In contrast to washed processing, natural processed coffee cherries are fermented with their fruit intact. In natural processing, coffee cherries are sorted and weighed and then immediately transported to a drying surface without pulping.

The name of this process derives from “natural” sun drying, and has nothing to do with nature or organically grown coffee. Moreover, because water is not used in this form of coffee fermentation, natural processing is often called “dry processing”, even though both washed and natural process coffees undergo some sort of drying before they’re ready to be roasted.

In natural coffee processing, cherries are dried on raised beds in the sun, and rotated every few hours to prevent bacteria development and to ensure even drying. Because fermentation and drying occur simultaneously, coffee farmers have to carefully monitor for molded cherries, temperature, and rate of drying.

The entire process takes 3-4 weeks and can involve rotating cherries across sun-exposed and shaded drying surfaces depending on weather and humidity.

Where is Natural Processed Coffee Grown?

Ethiopia is the birthplace of coffee, and it’s also the most iconic producing region for naturally processed coffees. When purchasing a natural process coffee from Ethiopia, pay special attention to coffees grown in the Yirgacheffe, Sidamo, and Gugi regions. These natural processed coffees are exciting and often pack a fruity punch.

How Do Washed Vs Natural Processing Affect Taste?

In natural processing, the entire cherry is left intact during the drying process. Therefore, sugars and enzymes are constantly in contact with the raw coffee seed during fermentation. This causes naturally processed coffees to taste intensely fruity and to smell floral and aromatic.

In contrast, washed coffees tend to have milder sweetness and acidity, and emphasize flavors that feel “crisp” and clean. Roasters often describe washed process coffees with flavor notes like “apple” and “champagne”.

Is Washed Coffee Better Than Natural?

While some roasters have traditionally preferred washed coffees over naturals for their consistency, washed coffees are not inherently better than natural coffees.

On the contrary, as fermentation processes have become more nuanced and scientifically more advanced, natural coffees are becoming increasingly popular amongst specialty coffee roasters and drinkers alike.

Choosing between washed and natural coffees depends on whether you enjoy flavor profiles that are more mild and smooth vs coffees that are fuller-flavored and fruit-forward.

Either way, you're looking at an interesting and unique coffee experience.
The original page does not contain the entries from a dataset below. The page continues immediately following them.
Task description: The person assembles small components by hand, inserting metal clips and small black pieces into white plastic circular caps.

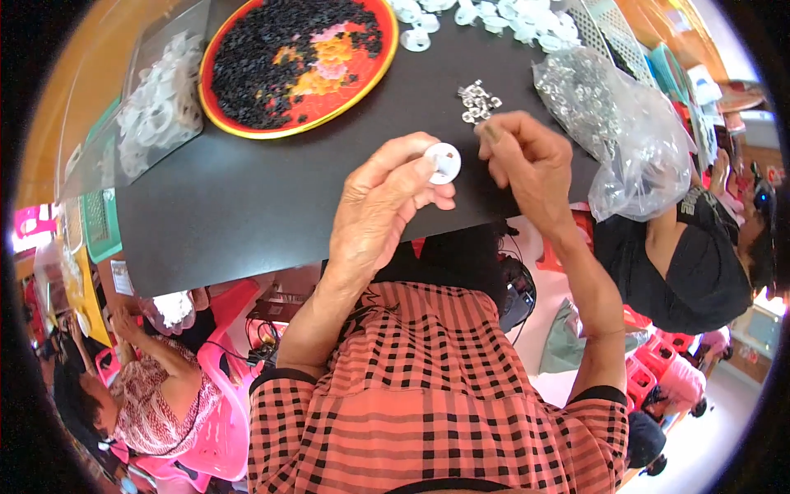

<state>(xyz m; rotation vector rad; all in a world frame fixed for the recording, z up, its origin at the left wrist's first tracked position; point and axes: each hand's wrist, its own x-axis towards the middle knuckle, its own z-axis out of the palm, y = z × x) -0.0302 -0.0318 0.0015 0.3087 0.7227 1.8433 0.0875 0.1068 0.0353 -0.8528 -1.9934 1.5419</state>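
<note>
Between the thumb and fingers of my left hand (380, 193) is a small white round plastic piece (444, 163), held up above the dark table. A dark spot shows on its face. To the right, my right hand (531, 160) hovers with its fingers curled and thumb pressed to the forefinger; whatever the pinch holds, if anything, is too small to make out. Just beyond that hand lies a small pile of shiny metal bits (477, 100). More white plastic pieces (498, 18) are heaped at the far edge of the table.
A red tray with a yellow rim (216, 107) holds many small black parts. Left of it stands a clear bin (169, 123) of white rings. On the right, a clear plastic bag (638, 156) contains metal parts. Other people sit on both sides of the dark table (239, 206).
</note>
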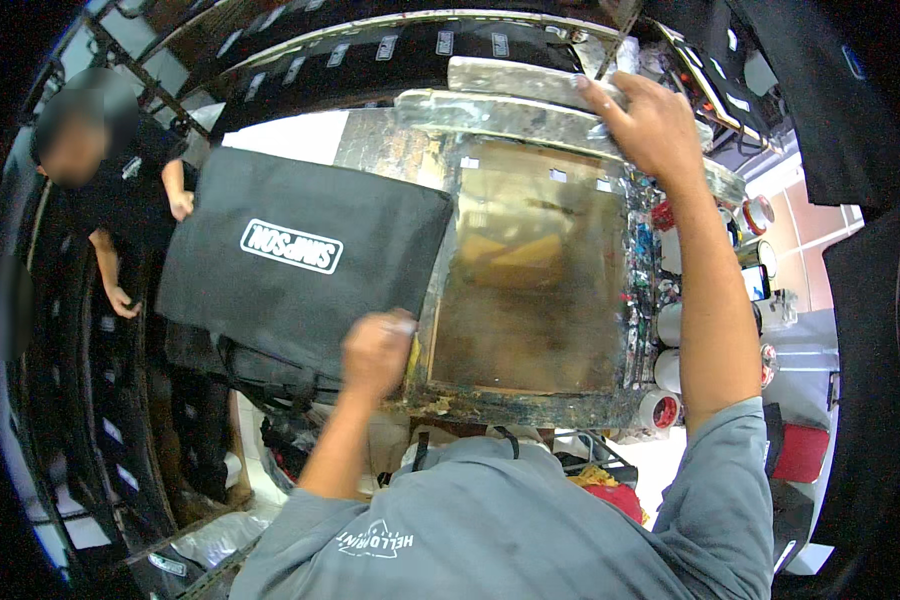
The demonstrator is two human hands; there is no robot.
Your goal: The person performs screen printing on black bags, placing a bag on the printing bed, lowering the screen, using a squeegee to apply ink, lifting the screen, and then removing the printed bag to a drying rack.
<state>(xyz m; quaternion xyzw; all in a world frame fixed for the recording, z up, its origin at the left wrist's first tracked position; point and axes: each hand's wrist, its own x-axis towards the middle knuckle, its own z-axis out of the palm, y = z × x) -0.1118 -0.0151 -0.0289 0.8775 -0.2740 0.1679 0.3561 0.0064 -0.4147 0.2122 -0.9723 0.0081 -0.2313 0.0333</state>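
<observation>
Head view: your left hand [375, 352] is closed in a loose fist at the near left corner of the printing screen frame [530, 290], fingers curled tight against the frame's edge; whether they actually pinch it you cannot tell from here. Your right hand [648, 125] reaches to the far side, fingers bent over the taped far rail [510, 112], gripping it near the right corner. The frame lies flat in the middle of the picture, straight ahead of you. Its mesh is a dull yellow-brown, semi-transparent, with darker patches showing through; small pale tape squares sit along its upper edge. The border is heavily crusted with dried ink in mixed colours, thickest along the near and right sides. Just left of the frame, touching or overlapping its edge, lies a black fabric bag [300, 255] with a white printed label. Ink pots [668, 370] stand in a row beside the frame's right edge. A second person [120, 200] in dark clothing stands at far left, well apart from your hands.
</observation>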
Honey, Anaerobic, and Fermentation Processing

Washed and natural are the most popular forms of coffee processing, but in recent years, additional processing methods such as the honey process and other processing methods have gained popularity amongst producers and drinkers alike.

Honey Processing

Honey processing was popularized in Costa Rica and El Salvador and is often thought of as a compromise between washed and natural processing. Rather than removing all the fruit of the coffee cherry ala washed process, honey processing involves removing just the outer skin of the cherry and allowing the rest of the fruit to remain intact during drying.

Honey processed coffees tend to have the sweetness of a natural, but the balance and clean-profile of a washed coffee.

Anaerobic and Fermentation – Emerging Processing Methods

Processing methods involving fermentation within sealed tanks and with added compounds have become increasingly popular. Often these processing methods result in a boozier cup profile. Roasters and baristas alike are still discovering the qualities of these modern processing methods.